According to Chajuss [20], the chemical composition of soybean molasses is similar to that from beet molasses and cane molasses. It was reported that soybean molasses contains a high content of dry matter (82.5%), the crude protein content of 5–7%, and the mineral content of 3–7% [20]. On the other hand, significant differences in terms of the chemical composition of soybean molasses in relation to beet or sugar cane molasses can be observed in the research of Long and Ribbons [18]. They stated significantly lower dry matter content in soybean molasses (53.1%), but higher crude protein content (11.7%) and significantly higher mineral content (21.9%). In addition, Loman and Lu-Kwang [26] reported higher protein content (8–12%), lower ash content (5–7%), and significantly higher fat content (15–20%) in soybean molasses. Romão et al. [27] also reported fat content in molasses to be approximately 15% on a dry basis. The major components of soybean molasses are carbohydrates accounting for 58–65% dry matter basis. The following carbohydrates can be found in molasses: oligosaccharides (mainly stachyose and raffinose), disaccharides (saccharose), and smaller proportions of monosaccharides (fructose and glucose). Stachyose and saccharose are the most abundant carbohydrates in soybean molasses accounting for up to 34.2% and 32%, respectively [18][20]. Soybean molasses contains less amount of raffinose (up to 9%); however, Long and Ribbons [18] reported a significant amount of this carbohydrate in molasses to be 25.5%. Monosaccharides fructose and glucose are present in molasses in smaller amounts. Among minerals, soybean molasses is rich in potassium accounting for 7.2% dry matter basis, while contains a lower amount of magnesium, phosphorus, chlorine, calcium, and sodium (0.7%, 0.58%, 0.44%, 0.31%, and 0.26%, respectively [28]. The data presented in Table 1 indicate that soybean molasses varies widely in chemical quality, hence when regularly used in animal diets it must be submitted to regular quality control and if necessary, the diet formulation should be adapted in order to avoid variation in animal performance.
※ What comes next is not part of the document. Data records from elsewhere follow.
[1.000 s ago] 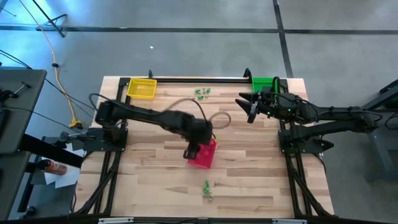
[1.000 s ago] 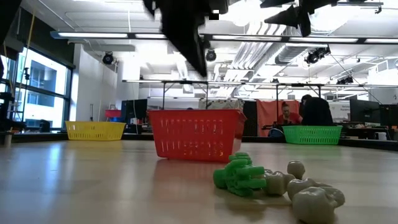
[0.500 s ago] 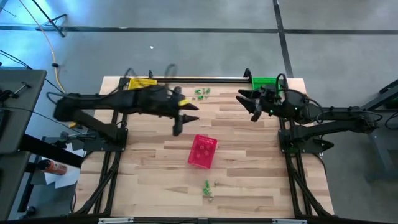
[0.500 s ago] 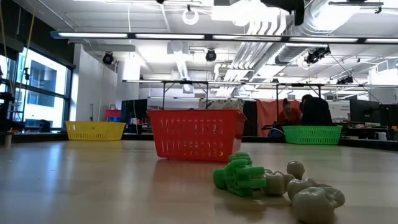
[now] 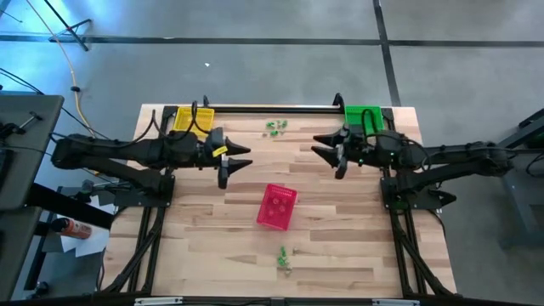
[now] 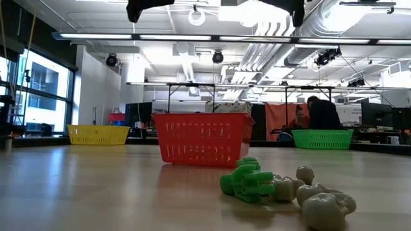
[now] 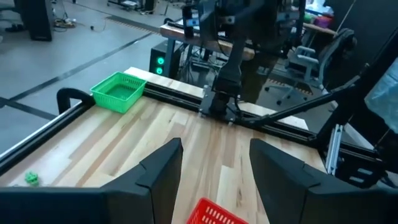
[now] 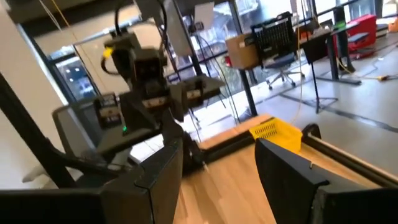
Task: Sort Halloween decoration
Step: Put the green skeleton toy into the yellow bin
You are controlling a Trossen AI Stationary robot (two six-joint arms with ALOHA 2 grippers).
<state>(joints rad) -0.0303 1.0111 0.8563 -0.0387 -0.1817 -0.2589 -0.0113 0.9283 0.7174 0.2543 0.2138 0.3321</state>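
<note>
Matt wooden table [image 5: 340, 229]; pink plastic mesh basket [image 5: 277, 206].

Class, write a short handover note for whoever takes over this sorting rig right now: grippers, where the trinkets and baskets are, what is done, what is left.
Left gripper: open, empty, raised over the table's left half.
Right gripper: open, empty, raised near the green mesh basket.
Small green trinkets lie loose by the far edge; a cluster of green and pale trinkets lies by the near edge.
Pink mesh basket sits mid-table, yellow mesh basket in the far left corner.
Done: no basket contents can be made out.
Left: both loose groups remain unsorted.
</note>
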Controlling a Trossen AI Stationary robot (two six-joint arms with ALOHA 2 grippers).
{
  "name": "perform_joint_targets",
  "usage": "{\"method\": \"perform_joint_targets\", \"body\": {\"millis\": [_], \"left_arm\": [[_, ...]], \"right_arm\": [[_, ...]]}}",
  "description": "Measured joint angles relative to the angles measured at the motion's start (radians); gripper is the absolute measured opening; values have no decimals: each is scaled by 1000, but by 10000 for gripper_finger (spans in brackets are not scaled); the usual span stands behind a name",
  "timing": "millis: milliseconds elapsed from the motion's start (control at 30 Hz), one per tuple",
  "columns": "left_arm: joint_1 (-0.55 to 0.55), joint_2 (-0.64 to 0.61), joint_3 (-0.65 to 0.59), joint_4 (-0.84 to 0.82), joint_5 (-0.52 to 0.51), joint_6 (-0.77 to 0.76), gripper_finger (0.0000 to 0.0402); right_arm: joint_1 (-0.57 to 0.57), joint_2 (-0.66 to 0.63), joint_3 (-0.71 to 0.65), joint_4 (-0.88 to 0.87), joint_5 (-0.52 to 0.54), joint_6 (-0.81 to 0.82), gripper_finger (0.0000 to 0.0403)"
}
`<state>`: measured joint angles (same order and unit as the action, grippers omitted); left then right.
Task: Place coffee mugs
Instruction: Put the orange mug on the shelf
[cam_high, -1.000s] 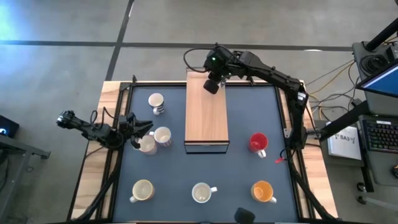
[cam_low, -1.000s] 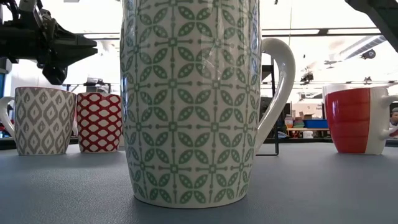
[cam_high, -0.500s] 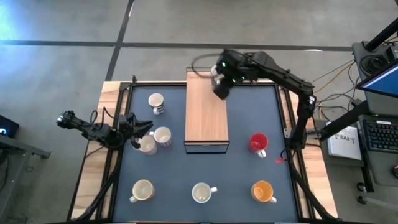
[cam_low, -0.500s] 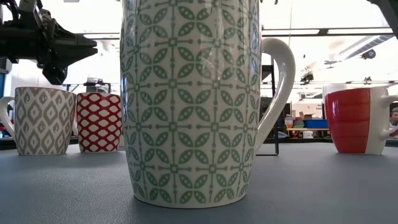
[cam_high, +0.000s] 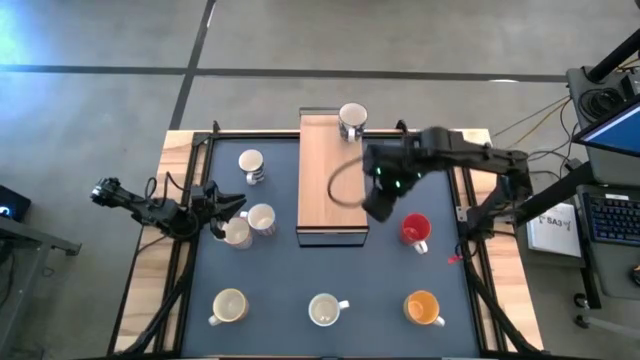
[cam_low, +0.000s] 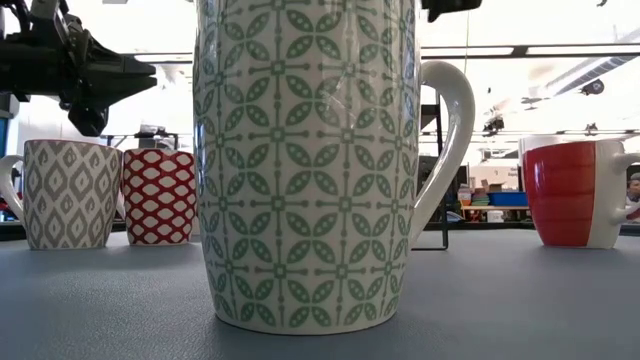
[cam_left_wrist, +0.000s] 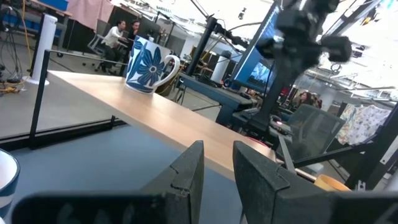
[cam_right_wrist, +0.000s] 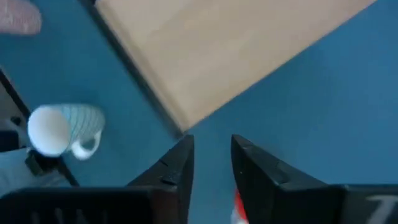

In addition to sugars as the main ingredients and a smaller amount of protein, fat, and minerals, soybean molasses is characterized by a significant content of soybean phytochemicals labeled as “soy nutraceuticals”. Soybean molasses contains a wide range of phytochemicals, and the concentration of soybean phytochemicals can be five times higher in soy molasses than in soybeans [20]. The main components of soybean molasses phytochemicals are: isoflavones, saponins, phenolic acids, phospholipids, phytosterols, phytates, ω-3 fatty acids, leucoanthocyanins, Bowman-Birk proteolytic enzyme inhibitors (BBI) [23][29]. Although some soybean phytochemicals showed deleterious effects in animals [30][31] they have a highly beneficial and synergetic effect by delivering antimicrobial, antifungal, antiviral, anti-inflammatory, and antioxidant properties [21]. These attributes of soybean phytochemicals are considered to be largely influenced due to the presence of isoflavones in soybean [32].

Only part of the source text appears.